Quanto alle prove valide sia fra imprenditori che fra imprenditori e privati, abbiamo l’art. 634, comma 2, codice di procedura civile, secondo cui «Per i crediti relativi a somministrazioni di merci e di danaro nonché per prestazioni di servizi fatte da imprenditori che esercitano un'attività commerciale, anche a persone che non esercitano tale attività, sono altresì prove scritte idonee gli estratti autentici delle scritture contabili di cui agli artt. 2214 e seguenti del codice civile, purché bollate e vidimate nelle forme di legge e regolarmente tenute, nonché gli estratti autentici delle scritture contabili prescritte dalle leggi tributarie, quando siano tenute con l'osservanza delle norme stabilite per tali scritture».
Con riferimento, dunque, alle scritture contabili come prova utile al fine dell’emissione del decreto ingiuntivo, occorre che le stesse siano «. . . regolarmente tenute». Aiuta a ritenere “regolare” la contabilità, secondo l’art. 2214, comma 2, c.c., il fatto che l’imprenditore abbia rispettato la regola di «. . . conservare ordinatamente per ciascun affare . . . le copie delle … fatture spedite». Pertanto, per beneficiare delle fatture come prova davanti al Giudice, occorre allegare la diligente e regolare tenuta della contabilità.
Si badi bene però che, qualora il debitore - che ha ricevuto la notifica del decreto ingiuntivo - ritenga di opporvisi, e, ciò facendo, contesti la validità delle prove offerte dal creditore per ottenere il decreto stesso, al creditore non rimarrà che fornire al Giudice dell’opposizione la piena ed ordinaria prova del proprio credito. In altre parole, le fatture e la regolare contabilità sono validi strumenti di prova solo nella fase sommaria del processo, mentre non hanno alcuna reale validità di prova se il debitore si opponga al decreto ingiuntivo.
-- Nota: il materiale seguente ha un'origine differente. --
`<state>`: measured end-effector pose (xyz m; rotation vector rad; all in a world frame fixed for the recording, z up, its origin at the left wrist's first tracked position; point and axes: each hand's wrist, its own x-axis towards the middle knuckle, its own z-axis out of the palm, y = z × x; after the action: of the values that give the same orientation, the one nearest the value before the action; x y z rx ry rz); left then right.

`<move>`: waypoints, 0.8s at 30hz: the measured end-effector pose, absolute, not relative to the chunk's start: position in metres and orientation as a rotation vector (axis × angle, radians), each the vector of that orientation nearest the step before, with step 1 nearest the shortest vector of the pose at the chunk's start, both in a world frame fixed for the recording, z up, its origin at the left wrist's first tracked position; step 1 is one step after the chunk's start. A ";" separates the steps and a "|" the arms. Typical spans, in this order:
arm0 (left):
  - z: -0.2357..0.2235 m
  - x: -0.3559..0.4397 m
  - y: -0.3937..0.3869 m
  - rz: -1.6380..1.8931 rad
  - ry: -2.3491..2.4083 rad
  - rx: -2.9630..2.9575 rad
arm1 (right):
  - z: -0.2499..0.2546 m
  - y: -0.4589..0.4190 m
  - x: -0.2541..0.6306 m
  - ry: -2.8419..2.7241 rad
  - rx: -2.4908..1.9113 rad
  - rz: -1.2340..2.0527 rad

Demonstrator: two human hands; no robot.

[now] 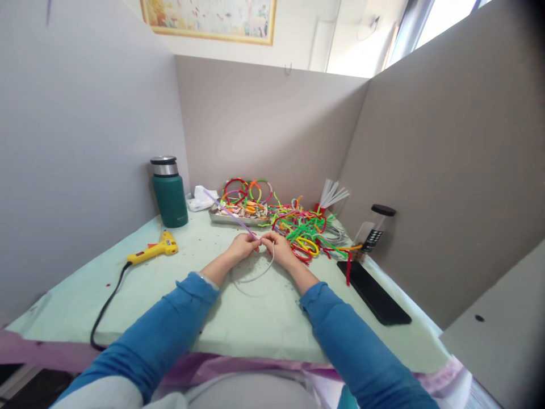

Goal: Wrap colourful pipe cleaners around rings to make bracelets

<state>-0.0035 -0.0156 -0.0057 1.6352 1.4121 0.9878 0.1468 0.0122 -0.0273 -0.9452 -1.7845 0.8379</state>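
Note:
My left hand (243, 246) is closed in a pinch on a purple pipe cleaner (230, 212), whose long free end points up and to the left. Close beside it, my right hand (279, 249) pinches a thin light-grey hoop (267, 269), which curves down below both hands. The fingertips of the two hands almost meet where the pipe cleaner and hoop come together; the exact contact is hidden by the fingers. Just beyond my right hand lies a tangled heap of coloured pipe cleaners (309, 227).
A metal tray (223, 218) of small pieces stands behind, with wrapped hoops (235, 184) on it. At left are a yellow glue gun (155, 248) and a green bottle (170, 199). A black phone (374, 292), a clear jar (374, 233) and white glue sticks (332, 194) are at right.

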 end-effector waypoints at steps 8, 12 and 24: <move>0.000 -0.002 -0.022 0.998 1.333 1.510 | -0.026 0.010 0.148 -1.775 -0.993 0.848; -0.001 -0.004 -0.020 0.971 1.287 1.467 | -0.024 0.009 0.148 -1.763 -0.990 0.870; 0.004 -0.010 -0.020 0.924 1.045 1.127 | -0.022 0.005 0.147 -1.732 -0.864 0.965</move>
<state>-0.0099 -0.0201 0.0035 1.1272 1.0452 0.9241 0.1474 0.0051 -0.0218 -0.8645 -1.7316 0.9653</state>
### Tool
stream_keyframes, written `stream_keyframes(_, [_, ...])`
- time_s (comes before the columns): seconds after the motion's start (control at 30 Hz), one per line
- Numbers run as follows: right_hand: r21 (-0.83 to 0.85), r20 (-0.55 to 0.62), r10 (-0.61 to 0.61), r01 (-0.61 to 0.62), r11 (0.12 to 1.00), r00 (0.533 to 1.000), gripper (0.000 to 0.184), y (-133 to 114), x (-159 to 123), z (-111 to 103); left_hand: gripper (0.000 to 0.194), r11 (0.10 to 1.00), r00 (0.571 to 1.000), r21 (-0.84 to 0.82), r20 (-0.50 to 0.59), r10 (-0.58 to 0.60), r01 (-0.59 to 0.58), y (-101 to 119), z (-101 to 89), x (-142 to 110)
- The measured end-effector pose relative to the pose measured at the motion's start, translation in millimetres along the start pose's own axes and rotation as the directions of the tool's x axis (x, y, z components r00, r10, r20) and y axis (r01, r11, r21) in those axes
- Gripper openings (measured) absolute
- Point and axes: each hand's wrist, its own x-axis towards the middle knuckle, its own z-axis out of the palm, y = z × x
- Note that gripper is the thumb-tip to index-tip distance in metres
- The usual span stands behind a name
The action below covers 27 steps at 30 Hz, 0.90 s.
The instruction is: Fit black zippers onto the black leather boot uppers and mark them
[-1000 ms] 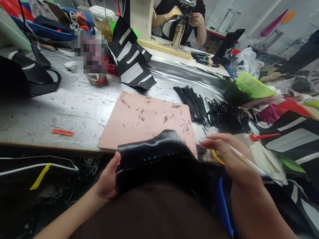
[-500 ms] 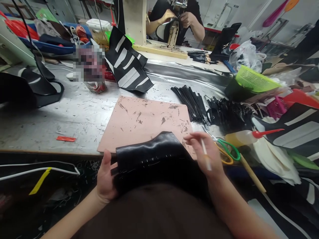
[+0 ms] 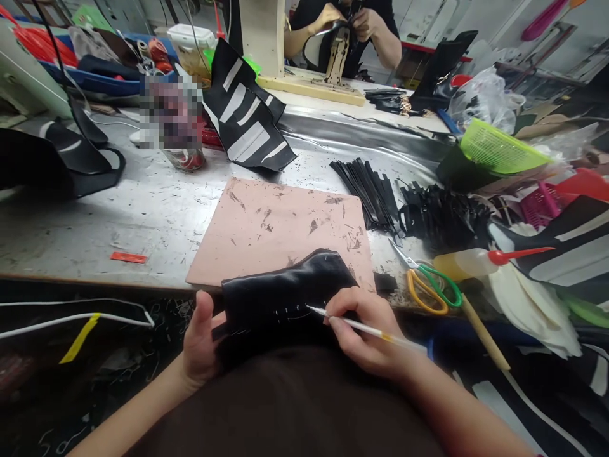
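A black leather piece (image 3: 280, 292) lies over my lap and the table's front edge, with a row of short white marks and a thin curved white line on it. My left hand (image 3: 202, 343) supports its left end, thumb raised and fingers partly hidden underneath. Pinched in my right hand (image 3: 364, 327) is a slim white marking pen (image 3: 380, 334). The pen's tip meets the leather at the right end of the white marks. Beneath the leather's far edge is a pinkish cutting board (image 3: 280, 222) with dark scuffs.
To the right are scissors (image 3: 432, 285) with green and orange handles, a red-nozzled bottle (image 3: 466, 263) and black strips (image 3: 368, 197). A patterned black piece (image 3: 252, 120) stands behind the board. Across the table a person works at a sewing machine (image 3: 337, 57).
My right hand has moved left and down, turning the pen so its tip points at the leather. My left hand stays at the left end. The view has shifted slightly.
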Motion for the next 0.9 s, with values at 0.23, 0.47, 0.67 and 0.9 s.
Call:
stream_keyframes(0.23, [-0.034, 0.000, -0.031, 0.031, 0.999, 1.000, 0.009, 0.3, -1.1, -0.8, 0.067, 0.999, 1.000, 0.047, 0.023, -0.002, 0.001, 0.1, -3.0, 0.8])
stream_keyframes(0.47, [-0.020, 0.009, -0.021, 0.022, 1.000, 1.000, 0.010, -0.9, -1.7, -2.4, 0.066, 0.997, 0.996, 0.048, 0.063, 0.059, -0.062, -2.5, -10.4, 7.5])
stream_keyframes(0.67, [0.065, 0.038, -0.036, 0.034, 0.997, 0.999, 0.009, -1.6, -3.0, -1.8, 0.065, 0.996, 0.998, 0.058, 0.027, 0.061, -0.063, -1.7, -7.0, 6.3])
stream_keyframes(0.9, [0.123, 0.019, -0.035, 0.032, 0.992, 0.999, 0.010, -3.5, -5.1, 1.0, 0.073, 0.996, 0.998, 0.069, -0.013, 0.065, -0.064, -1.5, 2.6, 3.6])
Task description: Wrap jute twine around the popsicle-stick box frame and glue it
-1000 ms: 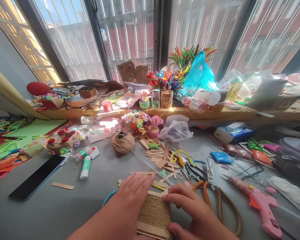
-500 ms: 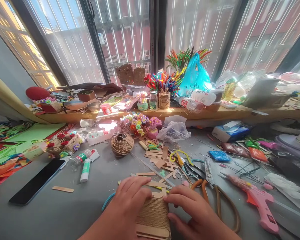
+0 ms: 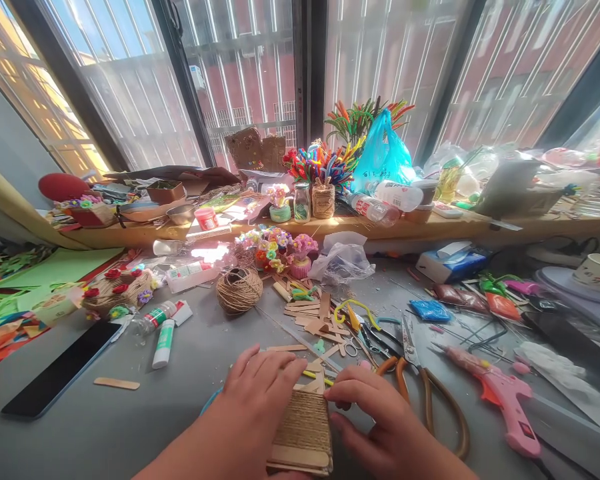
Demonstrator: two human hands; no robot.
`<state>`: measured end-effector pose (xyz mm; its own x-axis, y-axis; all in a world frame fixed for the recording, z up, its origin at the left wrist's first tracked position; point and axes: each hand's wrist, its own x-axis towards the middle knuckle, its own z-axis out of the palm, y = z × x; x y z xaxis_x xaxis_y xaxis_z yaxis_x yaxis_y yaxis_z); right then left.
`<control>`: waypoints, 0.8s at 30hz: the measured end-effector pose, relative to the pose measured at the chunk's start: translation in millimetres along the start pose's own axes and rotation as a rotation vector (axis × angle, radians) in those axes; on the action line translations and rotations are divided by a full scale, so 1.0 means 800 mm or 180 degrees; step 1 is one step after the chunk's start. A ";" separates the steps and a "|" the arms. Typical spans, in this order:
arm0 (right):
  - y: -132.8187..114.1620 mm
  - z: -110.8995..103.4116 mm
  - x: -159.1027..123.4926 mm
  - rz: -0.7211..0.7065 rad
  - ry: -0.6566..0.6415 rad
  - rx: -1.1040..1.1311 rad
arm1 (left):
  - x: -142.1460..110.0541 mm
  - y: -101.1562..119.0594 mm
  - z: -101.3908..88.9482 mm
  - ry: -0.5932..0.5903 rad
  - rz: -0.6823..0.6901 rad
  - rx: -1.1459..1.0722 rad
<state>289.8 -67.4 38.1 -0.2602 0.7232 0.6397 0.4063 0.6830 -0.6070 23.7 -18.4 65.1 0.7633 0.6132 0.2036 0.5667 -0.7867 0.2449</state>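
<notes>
A small box of craft sticks wrapped with twine (image 3: 305,427) lies at the table's near edge, between my hands. My left hand (image 3: 257,410) grips its left side, fingers laid across the top and hiding that part. My right hand (image 3: 387,417) is at the right side, its curled index finger against the upper right corner and its thumb close to the right edge. Bare stick strips show along the box's near and far ends. Just beyond it lie loose craft sticks (image 3: 317,313) and a yellow stick.
Large scissors (image 3: 415,360) and a pink glue gun (image 3: 500,393) lie to the right. A twine ball (image 3: 239,290), glue stick (image 3: 163,343), single craft stick (image 3: 117,383) and phone (image 3: 63,370) are left. A cluttered windowsill (image 3: 260,230) runs along the back.
My right thumb has moved up along the box's right edge, closer to the index finger. My left fingers bent, then stretched out again over the box. The view has shifted slightly.
</notes>
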 end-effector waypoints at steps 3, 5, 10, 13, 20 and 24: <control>0.001 0.001 0.001 -0.0060 0.0006 -0.0013 | 0.022 0.005 0.005 -0.0392 0.0089 0.0069; 0.002 0.001 0.001 -0.0064 -0.0031 -0.0010 | 0.031 0.008 0.008 -0.0528 0.0066 -0.0012; 0.005 0.001 -0.001 0.0107 -0.0073 0.0143 | 0.020 0.000 0.008 -0.0139 0.0058 -0.0300; 0.012 0.000 -0.004 0.0056 -0.0136 0.0147 | 0.005 -0.005 0.008 0.0113 0.0064 -0.0450; 0.029 -0.013 -0.007 -0.0170 0.0127 0.0071 | -0.023 0.011 0.014 0.0525 -0.0778 -0.1596; 0.027 -0.016 -0.004 -0.0039 0.0093 0.0052 | -0.033 0.009 0.033 0.0598 -0.0758 -0.2710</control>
<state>310.2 -56.2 28.9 -0.2392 0.7118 0.6604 0.3888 0.6935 -0.6066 16.2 -42.3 36.5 0.5496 0.8133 0.1909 0.2247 -0.3641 0.9038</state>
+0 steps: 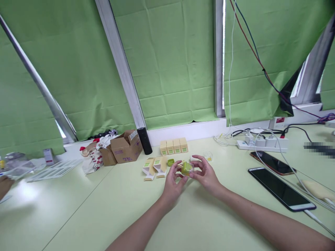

Come sostiene l’unanime giurisprudenza della Corte di Cassazione, nel giudizio di opposizione all’ingiunzione, come in ogni altra causa “ordinaria”, le fatture, essendo documenti formati dalla stessa parte che se ne avvale come prova, non sono sufficienti, da sole, a rappresentare prova del credito in esse indicato.
CONCLUSIONI. Ne consegue che per l’imprenditore è comunque sempre necessario disporre di documentazione – di natura contrattuale – con la quale dimostrare al Giudice la fondatezza del proprio credito, indipendentemente dalla presenza delle fatture. E’ percio’ indispensabile che il creditore ottenga dal debitore la firma di un contratto o della stessa fattura in segno di riconoscimento da parte del debitore medesimo del di lui obbligo a provvedere al pagamento di quanto la fattura indica.